:: What is being asked ::
With all images omitted, write out the records word for word.

:: Dataset ::

※ ※ ※

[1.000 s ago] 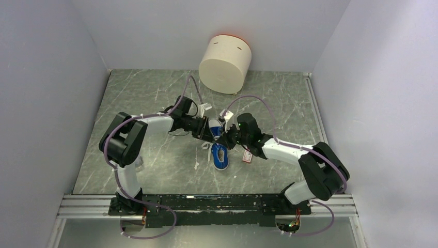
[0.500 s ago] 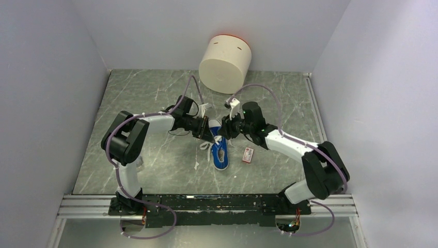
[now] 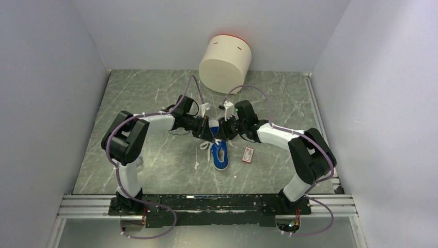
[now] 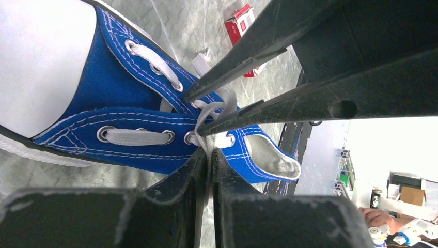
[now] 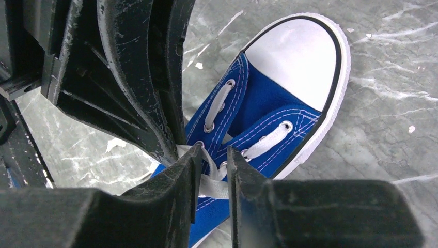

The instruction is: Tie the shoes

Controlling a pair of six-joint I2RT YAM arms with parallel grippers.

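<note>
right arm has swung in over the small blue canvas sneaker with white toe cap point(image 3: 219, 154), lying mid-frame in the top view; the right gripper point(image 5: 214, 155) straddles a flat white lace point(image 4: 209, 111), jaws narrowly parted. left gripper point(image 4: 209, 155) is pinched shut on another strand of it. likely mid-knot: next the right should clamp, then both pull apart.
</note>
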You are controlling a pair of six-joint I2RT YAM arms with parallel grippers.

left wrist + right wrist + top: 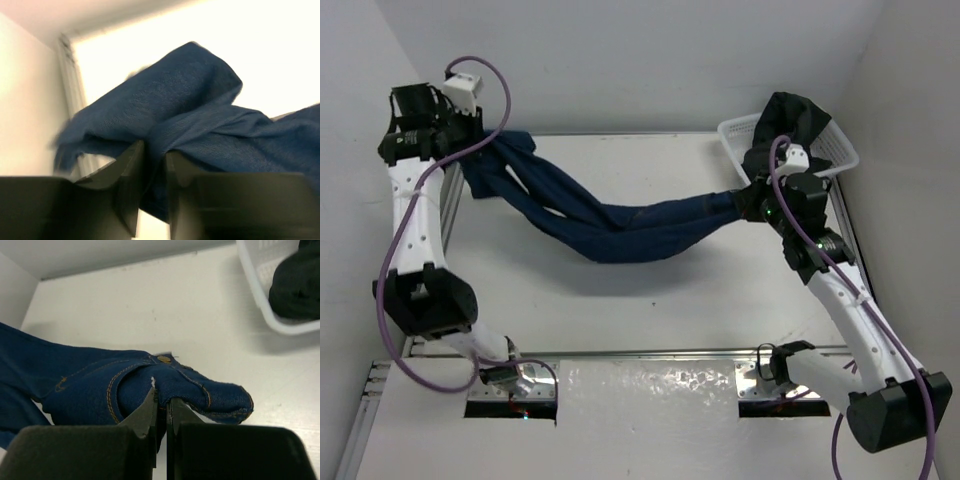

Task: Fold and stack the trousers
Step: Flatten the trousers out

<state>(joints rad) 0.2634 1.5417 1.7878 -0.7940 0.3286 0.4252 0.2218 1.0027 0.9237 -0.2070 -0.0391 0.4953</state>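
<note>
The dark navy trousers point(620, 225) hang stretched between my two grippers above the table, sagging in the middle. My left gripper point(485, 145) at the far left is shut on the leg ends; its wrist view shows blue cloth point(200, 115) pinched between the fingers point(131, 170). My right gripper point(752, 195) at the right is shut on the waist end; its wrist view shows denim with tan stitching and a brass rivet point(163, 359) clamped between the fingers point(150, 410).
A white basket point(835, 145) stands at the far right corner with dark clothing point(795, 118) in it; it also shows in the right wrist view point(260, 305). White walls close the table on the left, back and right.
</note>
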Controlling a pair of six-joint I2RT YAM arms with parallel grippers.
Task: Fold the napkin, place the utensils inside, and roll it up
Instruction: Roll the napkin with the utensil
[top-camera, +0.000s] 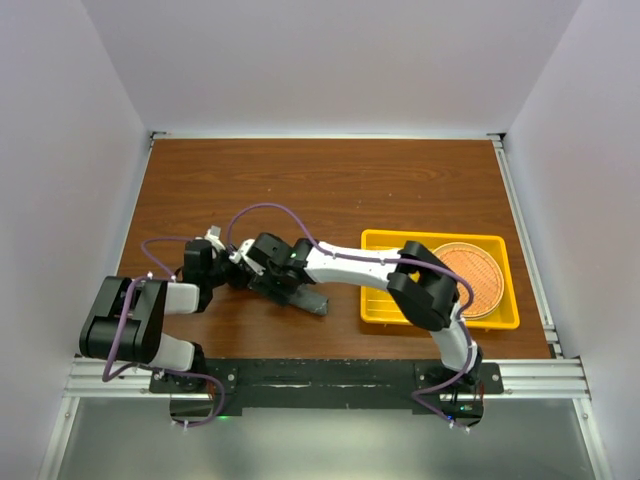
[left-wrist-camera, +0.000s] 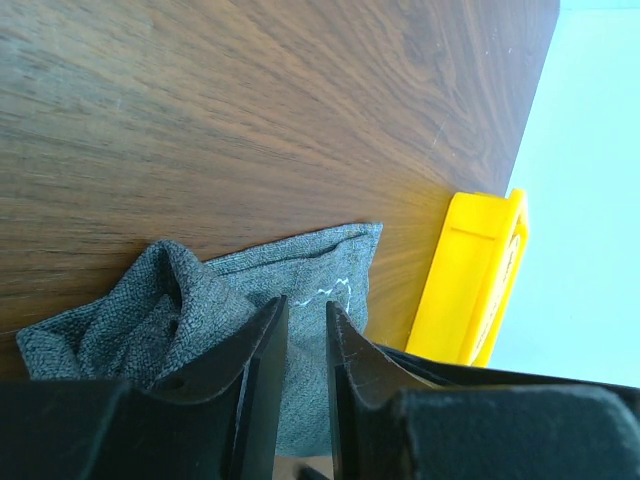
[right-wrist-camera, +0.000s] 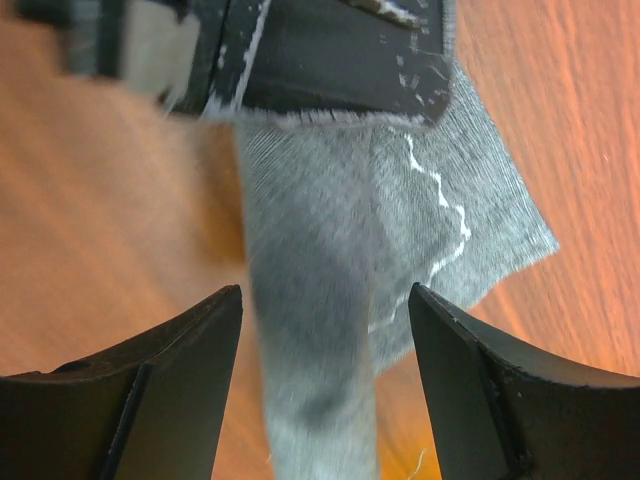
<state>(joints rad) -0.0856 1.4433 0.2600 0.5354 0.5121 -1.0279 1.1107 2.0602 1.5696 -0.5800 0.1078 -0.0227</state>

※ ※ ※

:: Written response ::
[1.000 s ago] 
[0.500 s ago] 
[now] 
[now] 
[now] 

The instruction is: Tie the shoes

Controlling a pair of six-joint I2RT YAM arms with parallel grippers.

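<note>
right arm has swung in over the small blue canvas sneaker with white toe cap point(image 3: 219, 154), lying mid-frame in the top view; the right gripper point(image 5: 214, 155) straddles a flat white lace point(image 4: 209, 111), jaws narrowly parted. left gripper point(image 4: 209, 155) is pinched shut on another strand of it. likely mid-knot: next the right should clamp, then both pull apart.
</note>
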You are controlling a pair of six-joint I2RT YAM arms with parallel grippers.

left wrist + right wrist + top: 

Task: Fold and stack the trousers
Step: Flatten the trousers out

<state>(joints rad) 0.2634 1.5417 1.7878 -0.7940 0.3286 0.4252 0.2218 1.0027 0.9237 -0.2070 -0.0391 0.4953</state>
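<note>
The dark navy trousers point(620, 225) hang stretched between my two grippers above the table, sagging in the middle. My left gripper point(485, 145) at the far left is shut on the leg ends; its wrist view shows blue cloth point(200, 115) pinched between the fingers point(131, 170). My right gripper point(752, 195) at the right is shut on the waist end; its wrist view shows denim with tan stitching and a brass rivet point(163, 359) clamped between the fingers point(150, 410).
A white basket point(835, 145) stands at the far right corner with dark clothing point(795, 118) in it; it also shows in the right wrist view point(260, 305). White walls close the table on the left, back and right.
</note>
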Controlling a pair of six-joint I2RT YAM arms with parallel grippers.
Task: Fold the napkin, place the utensils inside, and roll it up
Instruction: Roll the napkin with the utensil
[top-camera, +0.000s] 
[left-wrist-camera, +0.000s] 
[right-wrist-camera, +0.000s] 
<state>(joints rad) -0.0856 1.4433 0.2600 0.5354 0.5121 -1.0279 1.1107 2.0602 1.5696 -0.5800 0.1078 -0.0227</state>

The work on the exercise is done.